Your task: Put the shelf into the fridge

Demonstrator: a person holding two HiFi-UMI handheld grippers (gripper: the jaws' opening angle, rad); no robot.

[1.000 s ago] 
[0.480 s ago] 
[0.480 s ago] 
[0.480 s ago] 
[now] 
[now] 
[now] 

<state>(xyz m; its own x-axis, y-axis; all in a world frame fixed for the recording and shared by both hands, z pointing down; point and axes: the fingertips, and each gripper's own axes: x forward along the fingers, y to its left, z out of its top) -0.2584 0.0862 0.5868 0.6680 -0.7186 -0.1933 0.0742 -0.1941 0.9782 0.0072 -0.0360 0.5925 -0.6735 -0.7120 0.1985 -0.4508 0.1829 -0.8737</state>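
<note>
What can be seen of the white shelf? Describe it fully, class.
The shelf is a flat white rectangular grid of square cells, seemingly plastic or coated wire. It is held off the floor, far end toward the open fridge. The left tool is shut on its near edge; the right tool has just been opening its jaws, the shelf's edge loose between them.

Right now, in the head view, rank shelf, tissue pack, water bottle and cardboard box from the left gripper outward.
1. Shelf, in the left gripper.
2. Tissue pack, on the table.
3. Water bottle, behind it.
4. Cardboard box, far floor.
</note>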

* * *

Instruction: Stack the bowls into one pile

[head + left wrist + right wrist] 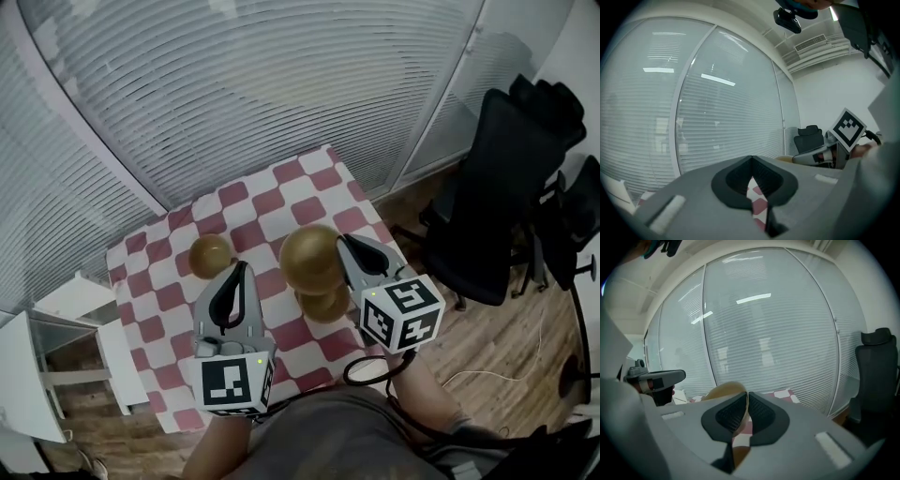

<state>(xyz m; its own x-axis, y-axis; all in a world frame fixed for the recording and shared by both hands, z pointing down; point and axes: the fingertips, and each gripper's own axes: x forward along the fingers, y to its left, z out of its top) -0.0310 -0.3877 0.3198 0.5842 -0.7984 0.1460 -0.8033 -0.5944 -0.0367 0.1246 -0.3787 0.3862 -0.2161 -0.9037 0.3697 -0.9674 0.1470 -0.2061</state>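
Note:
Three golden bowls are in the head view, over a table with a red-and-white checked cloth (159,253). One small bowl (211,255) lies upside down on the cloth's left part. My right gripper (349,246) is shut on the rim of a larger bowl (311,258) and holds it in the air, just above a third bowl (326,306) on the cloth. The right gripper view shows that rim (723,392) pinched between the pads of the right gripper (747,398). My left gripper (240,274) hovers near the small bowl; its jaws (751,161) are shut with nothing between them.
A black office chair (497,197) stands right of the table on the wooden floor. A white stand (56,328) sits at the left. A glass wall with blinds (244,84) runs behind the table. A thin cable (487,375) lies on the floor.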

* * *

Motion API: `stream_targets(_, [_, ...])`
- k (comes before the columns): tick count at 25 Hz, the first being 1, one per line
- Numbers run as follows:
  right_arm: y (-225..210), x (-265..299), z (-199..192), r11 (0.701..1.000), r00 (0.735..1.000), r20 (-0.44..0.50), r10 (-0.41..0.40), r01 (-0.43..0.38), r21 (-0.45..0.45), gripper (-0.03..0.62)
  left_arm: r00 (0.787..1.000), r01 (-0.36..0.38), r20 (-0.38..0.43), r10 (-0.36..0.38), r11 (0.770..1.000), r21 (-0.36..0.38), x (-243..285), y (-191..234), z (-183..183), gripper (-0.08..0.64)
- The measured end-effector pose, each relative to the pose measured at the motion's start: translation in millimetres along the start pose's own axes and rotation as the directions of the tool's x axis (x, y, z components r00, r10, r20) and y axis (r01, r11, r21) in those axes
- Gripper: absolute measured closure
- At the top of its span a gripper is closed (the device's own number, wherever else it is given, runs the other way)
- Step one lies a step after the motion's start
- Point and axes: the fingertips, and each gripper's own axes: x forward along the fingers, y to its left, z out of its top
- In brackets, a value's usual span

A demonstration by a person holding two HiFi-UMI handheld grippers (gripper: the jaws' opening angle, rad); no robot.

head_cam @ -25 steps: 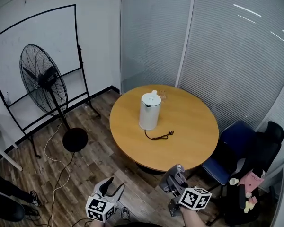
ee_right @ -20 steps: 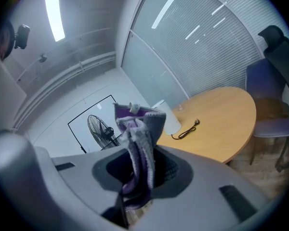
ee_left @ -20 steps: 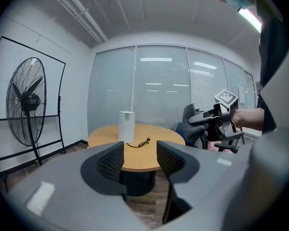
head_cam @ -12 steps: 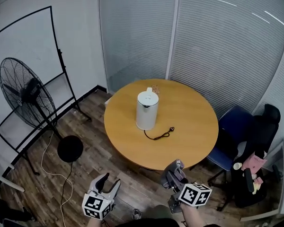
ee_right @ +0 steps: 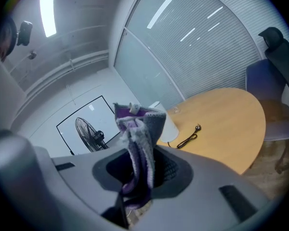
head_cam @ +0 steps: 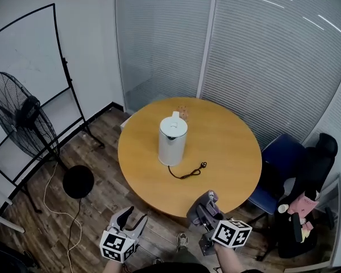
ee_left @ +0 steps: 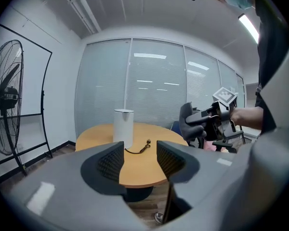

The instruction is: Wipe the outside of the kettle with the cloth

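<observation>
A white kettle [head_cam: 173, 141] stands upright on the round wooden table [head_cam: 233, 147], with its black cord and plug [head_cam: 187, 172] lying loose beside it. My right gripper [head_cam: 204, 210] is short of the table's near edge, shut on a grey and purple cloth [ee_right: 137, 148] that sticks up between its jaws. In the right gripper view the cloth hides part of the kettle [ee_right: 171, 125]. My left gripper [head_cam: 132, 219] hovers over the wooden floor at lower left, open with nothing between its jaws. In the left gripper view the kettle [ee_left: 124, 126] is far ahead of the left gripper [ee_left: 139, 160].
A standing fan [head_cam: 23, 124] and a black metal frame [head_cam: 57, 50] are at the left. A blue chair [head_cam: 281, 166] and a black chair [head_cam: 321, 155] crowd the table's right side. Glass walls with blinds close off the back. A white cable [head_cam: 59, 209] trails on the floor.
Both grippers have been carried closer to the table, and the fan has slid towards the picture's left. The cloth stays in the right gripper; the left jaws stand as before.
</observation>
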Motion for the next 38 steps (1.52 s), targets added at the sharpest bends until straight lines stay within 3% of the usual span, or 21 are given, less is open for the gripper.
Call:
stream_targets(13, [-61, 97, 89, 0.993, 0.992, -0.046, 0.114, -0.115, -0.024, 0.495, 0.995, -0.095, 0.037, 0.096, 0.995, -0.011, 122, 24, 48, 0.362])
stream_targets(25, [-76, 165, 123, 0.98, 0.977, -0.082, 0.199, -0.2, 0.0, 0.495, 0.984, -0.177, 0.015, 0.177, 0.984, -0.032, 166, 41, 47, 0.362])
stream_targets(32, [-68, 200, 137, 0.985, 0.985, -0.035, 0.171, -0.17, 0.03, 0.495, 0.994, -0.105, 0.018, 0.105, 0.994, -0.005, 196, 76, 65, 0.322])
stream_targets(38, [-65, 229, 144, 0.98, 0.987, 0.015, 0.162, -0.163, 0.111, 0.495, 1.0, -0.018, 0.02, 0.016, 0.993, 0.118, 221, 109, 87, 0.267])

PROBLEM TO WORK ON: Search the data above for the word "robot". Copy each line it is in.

COMPLETED EXERCISE:
Demonstrator: a person holding two HiFi-UMI handheld grippers (gripper: the jaws' opening angle, rad); no robot.
A demonstration by a person holding two HiFi-UMI handheld grippers (gripper: the jaws' opening angle, rad); no robot.

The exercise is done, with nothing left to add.